**What you need to do:** When you transcribe the listing that follows, keep every line exact and omit the pictures.

------ Collected data ------

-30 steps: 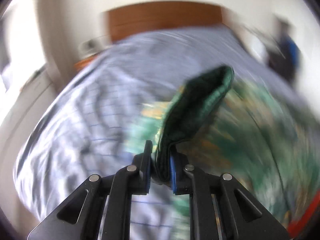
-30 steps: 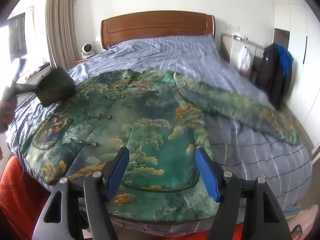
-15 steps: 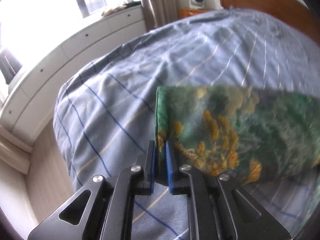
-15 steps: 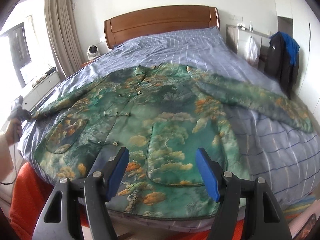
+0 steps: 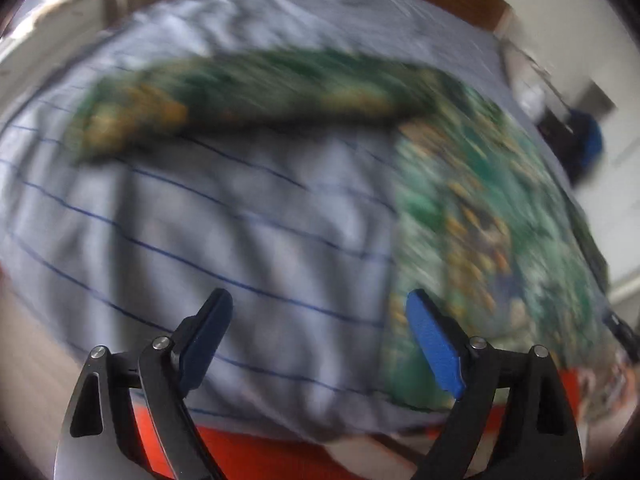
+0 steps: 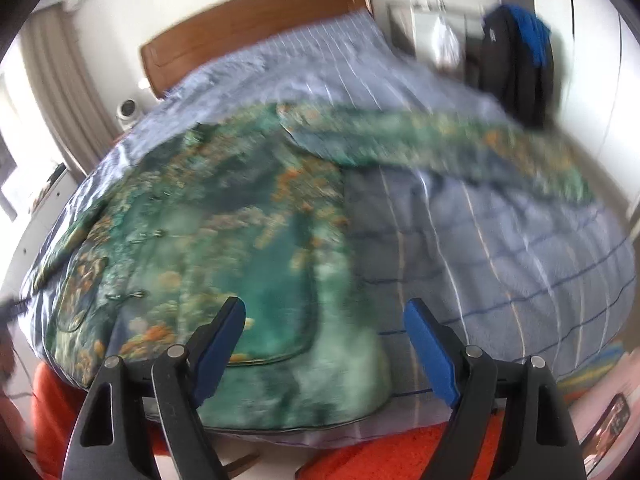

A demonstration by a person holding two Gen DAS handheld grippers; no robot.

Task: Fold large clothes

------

**Response area:**
-30 steps: 
-30 steps: 
-15 steps: 
-15 steps: 
+0 steps: 
+0 steps: 

A demonstration by a person holding two Gen DAS handheld grippers; no robot.

Task: Fold large clothes

No further output remains.